Work instructions:
Pull every line containing "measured" out of the listing below.
=== Section Start ===
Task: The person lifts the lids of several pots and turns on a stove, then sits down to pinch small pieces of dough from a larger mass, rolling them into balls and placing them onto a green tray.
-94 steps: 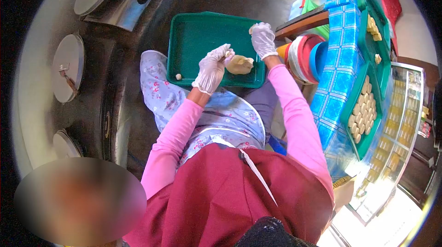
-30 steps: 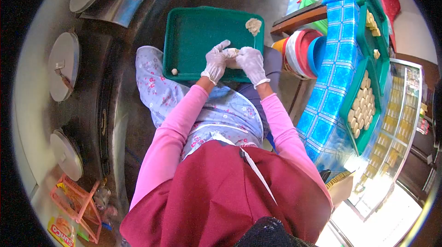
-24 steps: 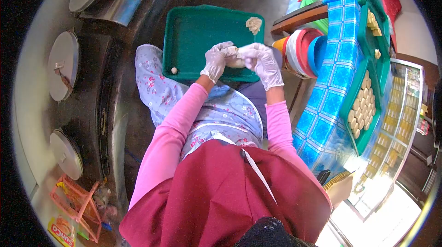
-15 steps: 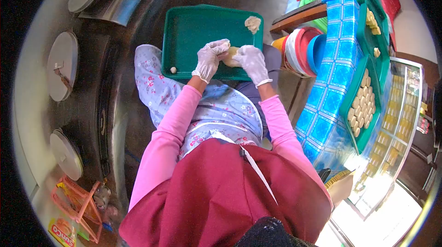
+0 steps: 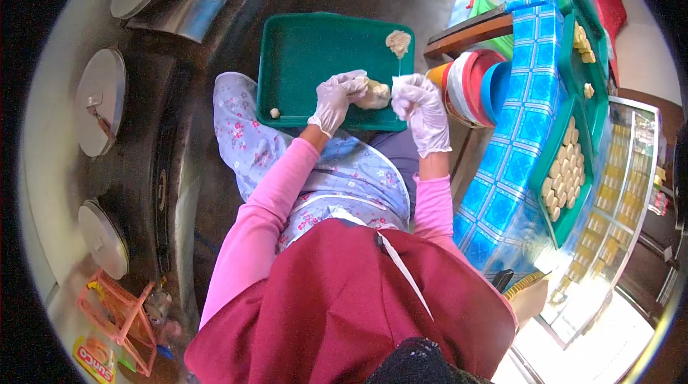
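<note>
My left hand point(image 5: 340, 101), in a thin white glove, is closed on a pale lump of dough point(image 5: 374, 95) above the near edge of a green tray point(image 5: 315, 47). To the right of the lump, apart from it, my gloved right hand point(image 5: 423, 112) has its fingers pressed together. Whatever is in those fingers, if anything, is too small to make out. A rough clump of dough point(image 5: 398, 44) lies in the tray's far right corner. One small dough ball point(image 5: 274, 112) sits in its near left corner.
At right, a blue checkered cloth point(image 5: 502, 169) covers a table bearing a green tray point(image 5: 589, 176) of several round dough pieces point(image 5: 562, 176). Stacked buckets point(image 5: 469, 87) stand beside it. Along the left are round lids point(image 5: 100, 101) and an orange rack point(image 5: 118, 319).
My right hand has moved right and away from the dough, its fingers now pinched. More of the lump shows in my left hand, which stays near the same place.
</note>
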Motion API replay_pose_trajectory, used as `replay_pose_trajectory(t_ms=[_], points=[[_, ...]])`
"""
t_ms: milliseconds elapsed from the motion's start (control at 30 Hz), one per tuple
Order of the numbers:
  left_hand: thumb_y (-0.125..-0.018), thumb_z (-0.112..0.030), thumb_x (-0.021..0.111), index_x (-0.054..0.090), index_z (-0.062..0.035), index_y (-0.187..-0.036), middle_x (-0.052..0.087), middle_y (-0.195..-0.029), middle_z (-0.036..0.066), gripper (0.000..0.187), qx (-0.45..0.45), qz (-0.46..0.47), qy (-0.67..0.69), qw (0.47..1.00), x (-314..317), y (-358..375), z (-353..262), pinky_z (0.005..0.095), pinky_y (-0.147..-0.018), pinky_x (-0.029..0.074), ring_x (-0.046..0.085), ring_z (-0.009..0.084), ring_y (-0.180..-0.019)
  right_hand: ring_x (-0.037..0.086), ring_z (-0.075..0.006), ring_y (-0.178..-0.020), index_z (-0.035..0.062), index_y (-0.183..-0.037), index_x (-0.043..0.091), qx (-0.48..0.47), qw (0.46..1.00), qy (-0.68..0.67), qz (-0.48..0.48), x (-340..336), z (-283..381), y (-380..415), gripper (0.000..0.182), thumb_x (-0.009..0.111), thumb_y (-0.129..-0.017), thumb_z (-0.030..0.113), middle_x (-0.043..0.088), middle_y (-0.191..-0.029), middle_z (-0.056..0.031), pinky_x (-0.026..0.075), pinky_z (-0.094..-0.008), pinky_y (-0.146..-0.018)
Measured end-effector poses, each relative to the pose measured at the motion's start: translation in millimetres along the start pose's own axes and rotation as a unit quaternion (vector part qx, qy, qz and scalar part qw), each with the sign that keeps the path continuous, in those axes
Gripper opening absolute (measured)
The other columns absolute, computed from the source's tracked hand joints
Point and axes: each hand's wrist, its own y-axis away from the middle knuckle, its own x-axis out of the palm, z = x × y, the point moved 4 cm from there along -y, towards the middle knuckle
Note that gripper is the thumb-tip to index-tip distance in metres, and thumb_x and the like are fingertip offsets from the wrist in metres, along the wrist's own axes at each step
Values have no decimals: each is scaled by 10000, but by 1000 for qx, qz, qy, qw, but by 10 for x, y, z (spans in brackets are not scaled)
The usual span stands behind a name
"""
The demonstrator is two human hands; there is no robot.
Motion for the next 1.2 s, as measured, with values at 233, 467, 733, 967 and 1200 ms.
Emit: replay_pose_trajectory(t_ms=[233, 467, 733, 967, 1200], points=[[-858, -80, 679, 625, 81, -1147, 690, -1062, 127, 335, 32, 58, -19, 998, 112, 6, -199, 234, -791, 526, 662, 148, -876, 588, -80, -618, -4, -920, 707, -32, 972, 225, -55, -91, -199, -322, 175, 732, -810, 129, 676, -776, -40, 462, -229, -563], [-865, -64, 669, 609, 94, -1159, 687, -1066, 137, 340, 42, 111, -35, 992, 207, 150, -381, 263, -826, 538, 677, 178, -897, 622, -93, -654, 3, -921, 708, -13, 952, 292, -91, -66, -246, -392, 194, 741, -786, 138, 693, -785, -53, 484, -224, -594], [-940, -226, 610, 573, 83, -1199, 639, -1144, 181, 405, 12, 103, 27, 994, 264, 286, -660, 292, -853, 540, 645, 205, -1013, 657, -140, -734, -13, -841, 702, 1, 962, 266, -63, 39, -230, -434, 119, 722, -775, 84, 707, -850, -70, 518, -267, -685], [-936, -69, 566, 594, 92, -1106, 658, -1063, 166, 236, -97, 81, 177, 976, 65, 107, -299, 341, -864, 555, 655, 254, -975, 636, -271, -746, 42, -865, 710, -323, 760, 564, -9, 147, -250, -320, 144, 665, -728, 29, 642, -827, -112, 512, -344, -691], [-882, 8, 594, 617, 71, -1122, 666, -1082, 143, 249, -58, 56, 132, 988, 85, 116, -176, 299, -820, 551, 664, 206, -914, 647, -242, -764, 34, -837, 715, -313, 784, 536, -2, 249, -170, -201, 140, 703, -698, 20, 672, -820, -102, 515, -328, -709]])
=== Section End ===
Response:
Measured end-effector poses, each relative to the pose measured at the motion's start: translation in millimetres along the start pose's own axes and rotation as a unit quaternion (vector part qx, qy, qz and scalar part qw), each with the sign that keeps the path continuous, in those axes
Gripper opening absolute (measured)
Motion for the next 1.2 s, as measured, with values at 233, 467, 733, 967 and 1200 ms.

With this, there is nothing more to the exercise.